Essays
Spreading Slanderous Falsehoods
SPREADING SLANDEROUS FALSEHOODS
The patriarch Job was not without fault. However, the slanderous accusations hurled at Job by his so-called counselor were a heap of lies. A tally of the many indictments made against Job can be read in Job 4-31. Job was charged with pride, stubbornness, defiance, vanity, scheming, wickedness, godlessness, unfaithfulness, evil, mockery, impurity, worthlessness, thievery, sinful children greediness, oppression and neglect. Some of the allegations leveled against Job by Eliphaz are encapsulated in Job 22:5f /NCV - -
…Your evil is without limits and your sins have no end. You took your brothers’ things for a debt they didn’t owe;
you took clothes from people and left them naked. You did not give water to tired people, and you kept food
from the hungry. You were a powerful man who owned land…but you sent widows away empty handed,
and you mistreated orphans…That is why it is so dark you cannot see and a flood of waters covers you.

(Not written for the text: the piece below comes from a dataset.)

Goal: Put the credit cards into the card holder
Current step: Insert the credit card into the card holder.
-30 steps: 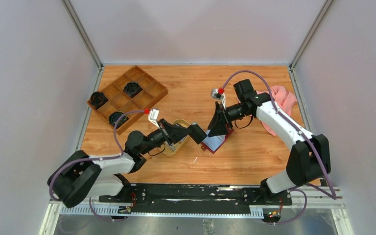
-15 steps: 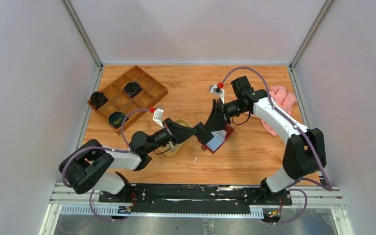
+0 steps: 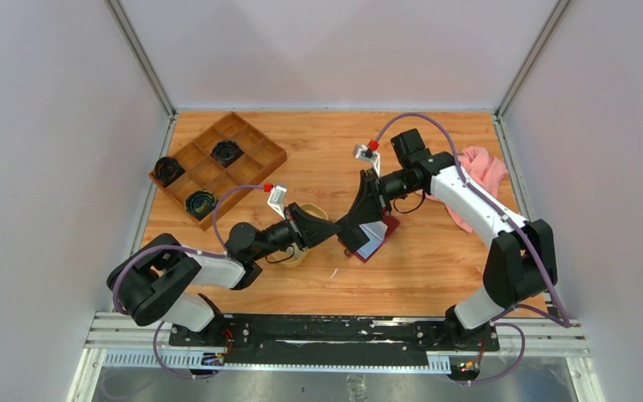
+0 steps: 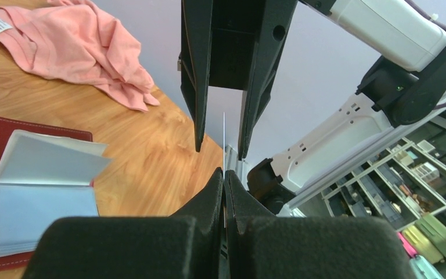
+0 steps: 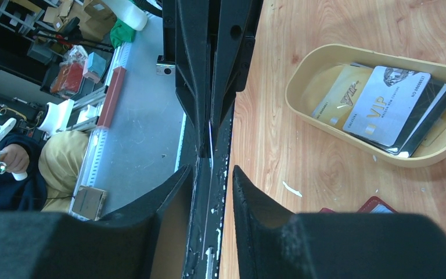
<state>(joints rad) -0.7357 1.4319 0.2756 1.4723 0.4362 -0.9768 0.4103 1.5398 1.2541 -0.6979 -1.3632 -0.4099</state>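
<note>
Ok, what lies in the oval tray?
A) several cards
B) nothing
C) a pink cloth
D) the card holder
A: the right wrist view shows gold and grey cards stacked inside the tray.

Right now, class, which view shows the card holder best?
Left wrist view: the card holder lies open, red cover and grey-blue leaves plain. Top view shows it small, partly hidden; right wrist, only a red corner.
</note>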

Job’s “friends” appear to be driven primarily by faulty theology (bad things only happen to bad people). It would not be shocking to discover that envy may have also played a role. To engage in bearing false witness is a very serious transgression (cf. Deut.5:20 and Prov.6:16-19). Job refutes their lies (Job 29:12f) and Elihu rightly rebukes Eliphaz, Bildad and Zophar for condemning Job (Job 32:2).
One lesson we can extract from the journal of Job has to be this: it matters how we respond to our friends who are suffering. Not only did Job’s friends misrepresent God (Job 42:7) but they wronged Job in so doing. Could it be that the best answer we might offer to another as to why bad things sometimes happen to good people is a humbly spoken, I don’t know why!. Rather than dron-ing on with our speculative opinions, perhaps it would serve us well to simply sit quietly with our friends as they seek to persevere (Job 2:13). Indeed, it requires honesty, courage and faith to admit that there are NO EASY ANSWERS TO THE PROBLEM OF PAIN.